« Si on passe privé, on sera pressés comme des citrons » : une idée présente dans la plupart des esprits en cette semaine de grève chez Tisséo. Ce lundi 4 octobre, la centaine de grévistes postée sur le piquet du dépôt d’Atlanta, au nord de Toulouse, cherche à ralentir (sans bloquer !) les collègues qui ont embauché au petit matin. Au volant, les sourires amicaux de jeunes collègues, peu rassuréEs d’une direction patronale peu encline à laisser s’exprimer le droit de grève. On échange un bonjour, un tract de la CGT ou du syndicat du transport, le FNCR, et quelques mots : « la privatisation des lignes, c’est pour bientôt, faut pas se laisser faire. »
Le dépôt d’Atlanta est gréviste aux trois quart, sur 350 salariéEs, celui de Langlade à un tiers, sur 600 salariéEs. Le plan de Tisséo, régie publique, s’étale sur toute la décennie 2020 : quelques petites lignes, peu rentables, seront proposées au privé et d’autres lignes seront fusionnées. Ce qui rapporte c’est surtout le métro, puis un peu le tram et les Linéo, mais pas les petites lignes – pourtant bien utiles pour un transport qui se prétend « public ».
Cette semaine, on vient au boulot mais pas pour travailler : pour défendre une sécurité de l’emploi et les conditions de travail. Tout le monde a en tête la mise en concurrence des lignes à la SNCF, notamment la ligne Nice-Marseille, attribuée à Transdev, où les cheminotEs doivent changer d’entreprise en même temps que leur ligne change d’exploitant. Les grévistes ont aussi à l’esprit les conditions de travail dans d’autres entreprises du transport, les longues amplitudes horaires et les pauses non-payées.
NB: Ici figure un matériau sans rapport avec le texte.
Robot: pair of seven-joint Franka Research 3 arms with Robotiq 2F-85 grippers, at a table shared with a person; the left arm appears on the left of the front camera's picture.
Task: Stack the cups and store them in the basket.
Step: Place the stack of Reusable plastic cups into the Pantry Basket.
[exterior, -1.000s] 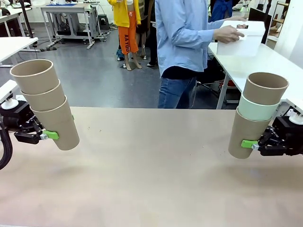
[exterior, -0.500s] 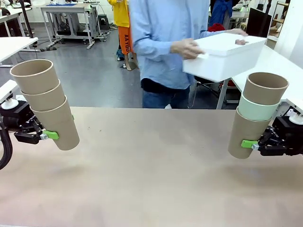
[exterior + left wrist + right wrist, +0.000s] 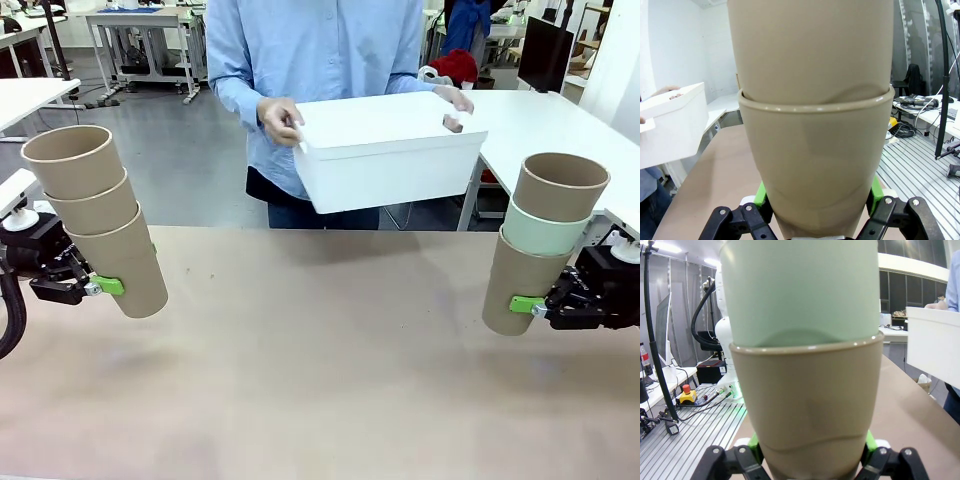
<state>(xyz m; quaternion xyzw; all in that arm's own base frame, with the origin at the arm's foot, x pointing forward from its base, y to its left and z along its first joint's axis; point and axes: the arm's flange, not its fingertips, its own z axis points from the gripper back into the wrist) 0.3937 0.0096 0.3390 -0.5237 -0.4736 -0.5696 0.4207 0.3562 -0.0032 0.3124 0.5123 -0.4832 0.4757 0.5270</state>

A un moment où les attaques pleuvent contre les salariéEs du transport, comme à Transdev où de nombreux dépôts sont en grève en banlieue parisienne, ou à Lyon dans la transport urbain, la direction de Tisséo (et les quelques éluEs qui siègent à sa direction) ont bien compris dans quel sens tourne le vent : halte aux acquis des travailleurs.euses, vive la concurrence à la baisse ! D’ailleurs, la personne siégeant à la tête de Tisséo n’est autre qu’un ancien… de Transdev. Qui prépare en douce un terrain favorable à son ex-employeur ? Il est des loyautés de classe qu’on ne change pas.
Des raisons de la colère, il y en a car cette ouverture à la concurrence n’a qu’un seul but, toujours et partout le même : mettre en concurrence les travailleurs.euses, pas les entreprises qui postulent. Bruits de couloir qui circulent pour la troisième ligne : financée par le public, potentiellement manœuvrée par le privé. La sécurité et les conditions au rabais ? Alors certains ont posé la semaine, d’autres quelques heures.
Derrière les odeurs de grillade, cette lutte contre la mise en concurrence donne une preuve des nombreuses contradictions du capitalisme : une attaque contre les travailleurs.euses en période dite de « crise » et une aberration écologique (la rentabilité en terme de transport n’a jamais fait bon ménage avec l’écologie).
Les grévistes viennent mettre un coin dans le début de la machine infernale, on ne peut que les soutenir.